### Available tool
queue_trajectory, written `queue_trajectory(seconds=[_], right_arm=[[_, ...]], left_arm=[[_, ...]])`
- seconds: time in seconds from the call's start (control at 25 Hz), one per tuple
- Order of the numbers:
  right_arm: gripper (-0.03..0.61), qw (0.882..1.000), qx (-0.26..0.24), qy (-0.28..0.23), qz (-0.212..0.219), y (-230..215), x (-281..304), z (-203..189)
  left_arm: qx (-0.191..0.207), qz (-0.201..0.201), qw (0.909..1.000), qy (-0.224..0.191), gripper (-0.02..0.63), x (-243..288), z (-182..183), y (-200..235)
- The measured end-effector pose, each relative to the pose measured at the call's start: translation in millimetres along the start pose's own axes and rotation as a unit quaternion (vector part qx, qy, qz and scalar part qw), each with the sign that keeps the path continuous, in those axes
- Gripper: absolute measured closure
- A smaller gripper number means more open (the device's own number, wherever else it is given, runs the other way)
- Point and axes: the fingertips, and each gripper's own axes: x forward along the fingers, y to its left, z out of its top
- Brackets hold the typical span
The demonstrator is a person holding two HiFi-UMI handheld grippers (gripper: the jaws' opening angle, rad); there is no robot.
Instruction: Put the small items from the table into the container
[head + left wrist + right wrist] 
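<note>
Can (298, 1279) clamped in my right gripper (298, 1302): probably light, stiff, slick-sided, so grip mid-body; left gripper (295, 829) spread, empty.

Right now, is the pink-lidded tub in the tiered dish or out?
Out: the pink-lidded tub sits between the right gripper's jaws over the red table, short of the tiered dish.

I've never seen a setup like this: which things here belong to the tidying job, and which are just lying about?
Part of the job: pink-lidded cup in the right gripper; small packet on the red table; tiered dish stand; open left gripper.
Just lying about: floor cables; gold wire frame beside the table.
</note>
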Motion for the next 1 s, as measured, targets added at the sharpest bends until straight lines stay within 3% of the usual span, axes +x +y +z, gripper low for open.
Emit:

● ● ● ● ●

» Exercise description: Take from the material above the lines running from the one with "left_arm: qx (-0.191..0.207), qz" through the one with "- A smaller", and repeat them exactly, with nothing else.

» Result of this exercise:
  left_arm: qx (-0.191..0.207), qz (-0.201..0.201), qw (0.909..1.000), qy (-0.224..0.191), gripper (-0.02..0.63), x (-243..288), z (-182..183), y (-200..235)
- The measured end-effector pose, each relative to the pose measured at the call's start: translation in millimetres along the start pose's own axes and rotation as a unit quaternion (vector part qx, qy, qz and scalar part qw), each with the sign that keeps the path continuous, in those axes
- Gripper: absolute measured closure
- A smaller gripper number means more open (the device's own number, wherever else it is given, runs the other way)

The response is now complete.